In Background, Bolivia, Indigenous Peoples, Latin America and the Caribbean, Nick Estes

‘“My sin was being indigenous, leftist, and anti-imperialist,” Evo said after being coerced into resigning this week. Photograph: Henry Romero/Reuters

The indigenous-socialist project accomplished what neoliberalism has repeatedly failed to do: redistribute wealth to society’s poorest sectors.

By Nick Estes

Published on The Guardian, Nov 14, 2019

Evo Morales is more than Bolivia’s first indigenous president — he is our president, too. The rise of a humble Aymara coca farmer to the nation’s highest office in 2006 marked the arrival of indigenous people as vanguards of history. Within the social movements that brought him to power emerged indigenous visions of socialism and the values of Pachamama (the Andean Earth Mother). Evo represents five centuries of indigenous deprivation and struggle in the hemisphere.

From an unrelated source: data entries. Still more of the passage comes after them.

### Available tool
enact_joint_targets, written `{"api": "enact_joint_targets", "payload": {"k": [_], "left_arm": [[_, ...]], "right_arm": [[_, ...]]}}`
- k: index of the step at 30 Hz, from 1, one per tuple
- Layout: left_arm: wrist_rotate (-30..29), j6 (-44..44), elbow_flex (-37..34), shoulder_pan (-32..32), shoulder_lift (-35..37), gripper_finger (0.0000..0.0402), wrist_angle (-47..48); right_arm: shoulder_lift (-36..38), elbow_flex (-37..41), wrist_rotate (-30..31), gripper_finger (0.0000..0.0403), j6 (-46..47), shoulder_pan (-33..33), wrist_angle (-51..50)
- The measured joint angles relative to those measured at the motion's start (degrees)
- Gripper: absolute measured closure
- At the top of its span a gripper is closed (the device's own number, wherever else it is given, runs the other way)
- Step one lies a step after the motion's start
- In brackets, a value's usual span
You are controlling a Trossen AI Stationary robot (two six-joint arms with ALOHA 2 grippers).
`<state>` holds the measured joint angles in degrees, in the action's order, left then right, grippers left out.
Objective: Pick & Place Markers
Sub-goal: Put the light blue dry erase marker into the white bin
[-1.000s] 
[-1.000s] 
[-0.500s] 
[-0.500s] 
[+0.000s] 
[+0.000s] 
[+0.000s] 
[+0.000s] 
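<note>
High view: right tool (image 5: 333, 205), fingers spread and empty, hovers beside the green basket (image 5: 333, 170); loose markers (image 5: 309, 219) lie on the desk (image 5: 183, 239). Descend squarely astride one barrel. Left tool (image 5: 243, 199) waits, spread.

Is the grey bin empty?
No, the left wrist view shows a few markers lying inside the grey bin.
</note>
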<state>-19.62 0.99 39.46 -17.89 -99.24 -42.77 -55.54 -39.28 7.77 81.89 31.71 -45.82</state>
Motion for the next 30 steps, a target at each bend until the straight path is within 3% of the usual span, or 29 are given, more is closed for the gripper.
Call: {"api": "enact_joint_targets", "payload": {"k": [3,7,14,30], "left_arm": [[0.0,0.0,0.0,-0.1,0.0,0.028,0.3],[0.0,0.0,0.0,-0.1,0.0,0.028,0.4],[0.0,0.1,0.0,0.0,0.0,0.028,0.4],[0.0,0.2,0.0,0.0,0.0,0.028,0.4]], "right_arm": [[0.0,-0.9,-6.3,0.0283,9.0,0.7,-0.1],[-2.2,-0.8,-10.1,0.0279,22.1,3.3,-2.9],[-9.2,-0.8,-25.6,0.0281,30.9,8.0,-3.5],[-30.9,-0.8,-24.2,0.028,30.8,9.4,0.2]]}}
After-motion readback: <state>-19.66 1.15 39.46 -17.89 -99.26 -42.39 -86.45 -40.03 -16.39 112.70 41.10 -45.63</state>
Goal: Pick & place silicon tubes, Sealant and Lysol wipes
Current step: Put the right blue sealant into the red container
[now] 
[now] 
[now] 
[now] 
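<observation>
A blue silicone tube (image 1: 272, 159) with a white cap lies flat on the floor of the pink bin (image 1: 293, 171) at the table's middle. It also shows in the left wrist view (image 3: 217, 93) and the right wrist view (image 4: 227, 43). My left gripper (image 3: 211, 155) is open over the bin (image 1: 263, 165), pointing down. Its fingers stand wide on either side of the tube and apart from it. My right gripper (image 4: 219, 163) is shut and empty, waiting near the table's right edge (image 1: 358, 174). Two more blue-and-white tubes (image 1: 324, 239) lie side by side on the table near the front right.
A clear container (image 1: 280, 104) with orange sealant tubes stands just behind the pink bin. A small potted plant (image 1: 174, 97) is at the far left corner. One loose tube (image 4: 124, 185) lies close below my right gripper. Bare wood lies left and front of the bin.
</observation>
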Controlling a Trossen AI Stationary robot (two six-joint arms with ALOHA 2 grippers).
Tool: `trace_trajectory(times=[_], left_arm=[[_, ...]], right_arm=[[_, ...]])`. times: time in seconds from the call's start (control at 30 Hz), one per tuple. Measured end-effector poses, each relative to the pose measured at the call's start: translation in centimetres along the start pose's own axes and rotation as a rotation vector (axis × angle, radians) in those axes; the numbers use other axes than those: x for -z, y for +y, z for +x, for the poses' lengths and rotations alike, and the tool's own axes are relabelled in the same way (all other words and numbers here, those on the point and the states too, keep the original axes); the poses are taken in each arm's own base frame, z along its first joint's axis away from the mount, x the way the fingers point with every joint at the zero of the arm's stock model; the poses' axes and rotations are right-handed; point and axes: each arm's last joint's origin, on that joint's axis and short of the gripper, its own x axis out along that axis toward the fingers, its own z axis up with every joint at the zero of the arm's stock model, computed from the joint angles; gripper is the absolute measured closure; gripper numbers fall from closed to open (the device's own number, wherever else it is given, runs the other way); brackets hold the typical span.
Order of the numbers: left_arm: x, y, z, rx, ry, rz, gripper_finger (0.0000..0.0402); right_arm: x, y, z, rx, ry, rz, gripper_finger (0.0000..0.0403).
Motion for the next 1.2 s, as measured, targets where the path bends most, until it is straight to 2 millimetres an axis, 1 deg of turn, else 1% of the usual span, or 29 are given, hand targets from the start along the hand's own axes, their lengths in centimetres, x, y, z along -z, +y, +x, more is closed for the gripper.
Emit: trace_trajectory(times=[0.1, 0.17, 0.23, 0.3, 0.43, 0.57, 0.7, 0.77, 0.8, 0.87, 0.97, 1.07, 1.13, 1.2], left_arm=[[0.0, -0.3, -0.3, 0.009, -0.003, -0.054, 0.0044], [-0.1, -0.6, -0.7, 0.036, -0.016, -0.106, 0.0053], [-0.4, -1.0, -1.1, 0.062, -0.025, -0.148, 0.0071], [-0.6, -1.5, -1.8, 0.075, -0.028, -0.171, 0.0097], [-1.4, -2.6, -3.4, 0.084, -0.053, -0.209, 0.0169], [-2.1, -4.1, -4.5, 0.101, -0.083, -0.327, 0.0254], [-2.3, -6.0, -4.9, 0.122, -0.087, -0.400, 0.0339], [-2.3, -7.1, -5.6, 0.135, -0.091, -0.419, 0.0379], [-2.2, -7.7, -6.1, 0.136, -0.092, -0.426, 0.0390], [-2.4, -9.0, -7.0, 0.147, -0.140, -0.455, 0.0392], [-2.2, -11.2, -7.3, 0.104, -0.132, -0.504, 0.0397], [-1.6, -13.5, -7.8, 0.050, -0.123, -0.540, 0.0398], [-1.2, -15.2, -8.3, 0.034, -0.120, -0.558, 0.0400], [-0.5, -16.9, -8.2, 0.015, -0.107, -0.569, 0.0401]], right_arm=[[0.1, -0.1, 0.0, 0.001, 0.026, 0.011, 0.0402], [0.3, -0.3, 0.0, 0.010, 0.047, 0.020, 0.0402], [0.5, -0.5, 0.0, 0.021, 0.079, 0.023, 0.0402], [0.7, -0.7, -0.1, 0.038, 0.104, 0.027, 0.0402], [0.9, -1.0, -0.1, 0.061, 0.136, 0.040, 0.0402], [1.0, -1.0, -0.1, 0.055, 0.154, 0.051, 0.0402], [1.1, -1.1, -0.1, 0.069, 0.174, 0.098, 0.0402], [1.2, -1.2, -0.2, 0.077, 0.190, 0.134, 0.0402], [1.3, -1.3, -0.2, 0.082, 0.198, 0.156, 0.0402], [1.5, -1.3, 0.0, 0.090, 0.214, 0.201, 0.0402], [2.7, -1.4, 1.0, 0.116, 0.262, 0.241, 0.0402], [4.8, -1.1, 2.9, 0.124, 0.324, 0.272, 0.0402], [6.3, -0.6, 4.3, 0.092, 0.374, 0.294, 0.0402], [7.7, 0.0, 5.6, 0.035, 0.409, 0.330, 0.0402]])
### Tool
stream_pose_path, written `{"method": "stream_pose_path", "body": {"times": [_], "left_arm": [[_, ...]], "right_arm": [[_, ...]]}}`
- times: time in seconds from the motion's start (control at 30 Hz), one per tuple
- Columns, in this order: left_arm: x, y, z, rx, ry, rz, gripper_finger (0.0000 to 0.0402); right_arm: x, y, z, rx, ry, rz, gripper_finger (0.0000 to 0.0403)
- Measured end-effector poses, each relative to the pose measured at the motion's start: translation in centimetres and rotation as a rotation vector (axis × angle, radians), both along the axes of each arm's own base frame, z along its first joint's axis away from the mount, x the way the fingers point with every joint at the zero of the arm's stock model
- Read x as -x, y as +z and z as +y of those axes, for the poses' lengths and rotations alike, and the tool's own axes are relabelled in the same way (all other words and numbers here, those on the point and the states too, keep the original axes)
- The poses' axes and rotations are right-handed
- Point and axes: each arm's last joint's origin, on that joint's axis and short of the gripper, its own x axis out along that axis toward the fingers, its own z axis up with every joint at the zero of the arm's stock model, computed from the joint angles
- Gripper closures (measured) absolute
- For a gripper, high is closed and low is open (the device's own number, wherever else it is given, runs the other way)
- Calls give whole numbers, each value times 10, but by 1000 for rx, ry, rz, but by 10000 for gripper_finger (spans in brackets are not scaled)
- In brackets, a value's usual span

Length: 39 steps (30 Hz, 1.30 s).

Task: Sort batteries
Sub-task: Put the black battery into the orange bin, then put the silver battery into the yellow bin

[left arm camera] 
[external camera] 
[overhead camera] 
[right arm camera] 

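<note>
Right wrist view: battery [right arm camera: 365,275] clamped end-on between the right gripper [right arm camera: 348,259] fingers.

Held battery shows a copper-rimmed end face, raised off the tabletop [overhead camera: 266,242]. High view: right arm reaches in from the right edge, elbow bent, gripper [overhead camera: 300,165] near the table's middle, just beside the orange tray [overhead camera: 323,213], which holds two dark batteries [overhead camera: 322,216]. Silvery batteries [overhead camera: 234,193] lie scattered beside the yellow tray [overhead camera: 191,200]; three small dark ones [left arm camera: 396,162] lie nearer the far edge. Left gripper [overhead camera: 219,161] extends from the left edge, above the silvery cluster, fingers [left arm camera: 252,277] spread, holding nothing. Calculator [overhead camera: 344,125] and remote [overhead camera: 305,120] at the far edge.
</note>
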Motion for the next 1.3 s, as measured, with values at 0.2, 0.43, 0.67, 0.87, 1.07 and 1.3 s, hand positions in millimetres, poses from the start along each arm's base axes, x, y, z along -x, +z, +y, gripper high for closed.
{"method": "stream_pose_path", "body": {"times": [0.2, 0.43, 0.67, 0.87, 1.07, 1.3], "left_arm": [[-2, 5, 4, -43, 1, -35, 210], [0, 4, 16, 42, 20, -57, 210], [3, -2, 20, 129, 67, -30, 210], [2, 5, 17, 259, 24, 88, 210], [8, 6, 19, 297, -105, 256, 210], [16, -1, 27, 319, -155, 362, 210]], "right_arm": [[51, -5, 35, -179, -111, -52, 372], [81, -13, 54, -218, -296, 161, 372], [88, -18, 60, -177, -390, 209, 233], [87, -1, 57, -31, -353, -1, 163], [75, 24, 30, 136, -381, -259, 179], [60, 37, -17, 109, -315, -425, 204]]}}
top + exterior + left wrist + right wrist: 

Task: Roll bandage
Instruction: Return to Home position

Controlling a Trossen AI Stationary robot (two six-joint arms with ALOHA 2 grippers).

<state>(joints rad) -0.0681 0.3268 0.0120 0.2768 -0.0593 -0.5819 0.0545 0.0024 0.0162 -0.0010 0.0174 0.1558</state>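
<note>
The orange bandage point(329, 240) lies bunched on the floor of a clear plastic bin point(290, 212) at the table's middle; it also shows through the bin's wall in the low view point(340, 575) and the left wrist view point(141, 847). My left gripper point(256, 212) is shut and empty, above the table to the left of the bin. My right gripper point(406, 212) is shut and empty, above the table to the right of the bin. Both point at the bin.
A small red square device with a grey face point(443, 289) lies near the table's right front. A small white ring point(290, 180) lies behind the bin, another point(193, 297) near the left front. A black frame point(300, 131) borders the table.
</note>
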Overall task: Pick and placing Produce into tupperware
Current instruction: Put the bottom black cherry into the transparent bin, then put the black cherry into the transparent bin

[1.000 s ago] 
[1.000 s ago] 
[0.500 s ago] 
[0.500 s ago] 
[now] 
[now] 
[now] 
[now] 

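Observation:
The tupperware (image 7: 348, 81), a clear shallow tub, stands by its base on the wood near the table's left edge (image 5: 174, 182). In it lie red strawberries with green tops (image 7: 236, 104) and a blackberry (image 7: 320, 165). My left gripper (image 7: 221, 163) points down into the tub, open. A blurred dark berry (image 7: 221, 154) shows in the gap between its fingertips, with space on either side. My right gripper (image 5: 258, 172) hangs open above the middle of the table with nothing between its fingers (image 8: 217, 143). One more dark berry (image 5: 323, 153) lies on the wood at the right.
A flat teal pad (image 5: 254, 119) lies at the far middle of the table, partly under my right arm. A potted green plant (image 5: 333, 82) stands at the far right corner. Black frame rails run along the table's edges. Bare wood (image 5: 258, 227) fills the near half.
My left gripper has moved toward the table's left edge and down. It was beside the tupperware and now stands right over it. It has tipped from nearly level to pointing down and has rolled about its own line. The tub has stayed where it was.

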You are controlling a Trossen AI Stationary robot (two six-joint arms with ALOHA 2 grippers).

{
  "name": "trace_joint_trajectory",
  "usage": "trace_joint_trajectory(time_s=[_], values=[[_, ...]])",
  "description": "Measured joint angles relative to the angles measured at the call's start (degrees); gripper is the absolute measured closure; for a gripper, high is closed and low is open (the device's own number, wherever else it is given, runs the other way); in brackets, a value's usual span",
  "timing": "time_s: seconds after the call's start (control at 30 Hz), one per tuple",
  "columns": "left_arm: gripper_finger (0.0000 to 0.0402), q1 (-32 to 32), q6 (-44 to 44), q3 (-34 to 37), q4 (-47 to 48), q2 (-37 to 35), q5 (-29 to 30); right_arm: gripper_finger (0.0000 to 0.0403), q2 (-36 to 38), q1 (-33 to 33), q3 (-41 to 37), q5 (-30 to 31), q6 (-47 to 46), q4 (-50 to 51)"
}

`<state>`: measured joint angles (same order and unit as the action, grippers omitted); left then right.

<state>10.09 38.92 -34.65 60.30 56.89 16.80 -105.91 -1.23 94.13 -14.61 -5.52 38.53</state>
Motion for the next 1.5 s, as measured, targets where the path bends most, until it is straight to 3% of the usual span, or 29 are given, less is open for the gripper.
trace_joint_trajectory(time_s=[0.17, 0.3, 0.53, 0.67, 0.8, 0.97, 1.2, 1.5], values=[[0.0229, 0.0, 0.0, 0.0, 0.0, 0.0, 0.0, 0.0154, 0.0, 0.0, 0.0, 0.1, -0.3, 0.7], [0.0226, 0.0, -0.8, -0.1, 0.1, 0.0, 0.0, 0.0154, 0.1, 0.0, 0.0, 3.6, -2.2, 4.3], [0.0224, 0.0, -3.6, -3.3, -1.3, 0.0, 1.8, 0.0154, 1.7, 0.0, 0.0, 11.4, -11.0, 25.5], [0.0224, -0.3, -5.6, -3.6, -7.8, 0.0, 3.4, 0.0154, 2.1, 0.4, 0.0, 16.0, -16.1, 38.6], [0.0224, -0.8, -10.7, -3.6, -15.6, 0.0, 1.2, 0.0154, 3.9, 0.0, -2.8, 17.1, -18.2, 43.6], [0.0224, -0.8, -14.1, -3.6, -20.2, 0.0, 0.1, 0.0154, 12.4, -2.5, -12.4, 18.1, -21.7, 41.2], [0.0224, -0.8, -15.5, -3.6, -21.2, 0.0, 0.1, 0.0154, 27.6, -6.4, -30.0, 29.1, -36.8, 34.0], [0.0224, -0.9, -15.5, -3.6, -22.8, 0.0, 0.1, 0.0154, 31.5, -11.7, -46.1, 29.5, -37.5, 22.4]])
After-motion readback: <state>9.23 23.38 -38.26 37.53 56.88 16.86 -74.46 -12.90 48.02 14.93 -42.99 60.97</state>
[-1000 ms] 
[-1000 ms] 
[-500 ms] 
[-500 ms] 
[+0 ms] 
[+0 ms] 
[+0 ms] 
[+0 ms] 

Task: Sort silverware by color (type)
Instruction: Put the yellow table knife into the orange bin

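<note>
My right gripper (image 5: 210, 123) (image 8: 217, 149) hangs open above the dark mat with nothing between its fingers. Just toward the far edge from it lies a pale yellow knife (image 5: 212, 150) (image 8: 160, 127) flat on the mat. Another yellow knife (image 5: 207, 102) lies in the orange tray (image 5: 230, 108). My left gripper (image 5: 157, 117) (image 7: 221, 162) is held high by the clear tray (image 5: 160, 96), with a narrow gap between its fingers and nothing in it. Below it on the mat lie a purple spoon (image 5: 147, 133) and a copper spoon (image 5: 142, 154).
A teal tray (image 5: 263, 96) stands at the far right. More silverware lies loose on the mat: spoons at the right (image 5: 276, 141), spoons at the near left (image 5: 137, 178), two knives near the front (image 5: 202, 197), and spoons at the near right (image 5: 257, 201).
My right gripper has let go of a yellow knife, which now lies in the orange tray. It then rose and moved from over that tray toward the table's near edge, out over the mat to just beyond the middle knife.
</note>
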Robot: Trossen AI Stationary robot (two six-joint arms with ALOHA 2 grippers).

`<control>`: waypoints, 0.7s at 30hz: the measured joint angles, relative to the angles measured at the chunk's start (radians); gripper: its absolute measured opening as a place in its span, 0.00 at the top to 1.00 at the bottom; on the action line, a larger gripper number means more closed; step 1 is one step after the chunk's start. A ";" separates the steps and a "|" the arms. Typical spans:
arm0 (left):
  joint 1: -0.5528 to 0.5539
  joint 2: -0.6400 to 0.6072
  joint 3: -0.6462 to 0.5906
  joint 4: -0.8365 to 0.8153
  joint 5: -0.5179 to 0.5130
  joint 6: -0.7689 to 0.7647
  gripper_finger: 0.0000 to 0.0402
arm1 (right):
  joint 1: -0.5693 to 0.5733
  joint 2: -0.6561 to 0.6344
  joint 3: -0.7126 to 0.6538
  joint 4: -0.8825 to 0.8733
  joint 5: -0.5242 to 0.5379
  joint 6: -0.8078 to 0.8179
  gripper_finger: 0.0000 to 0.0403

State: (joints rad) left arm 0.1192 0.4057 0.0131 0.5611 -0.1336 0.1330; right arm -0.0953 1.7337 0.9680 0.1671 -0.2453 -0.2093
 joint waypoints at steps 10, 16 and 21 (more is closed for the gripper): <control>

A coup against Evo, therefore, is a coup against indigenous people.

Evo’s critics, from the anti-state left and right, are quick to point out his failures. But it was his victories that fomented this most recent violent backlash.

Evo and his party, the indigenous-led Movement for Socialism (MAS in Spanish), nationalized key industries and used bold social spending to shrink extreme poverty by more than half, lowering the country’s Gini coefficient, which measures income inequality, by a remarkable 19%. During Evo’s and MAS’s tenure, much of Bolivia’s indigenous-majority population has, for the first time in their lives, lived above poverty.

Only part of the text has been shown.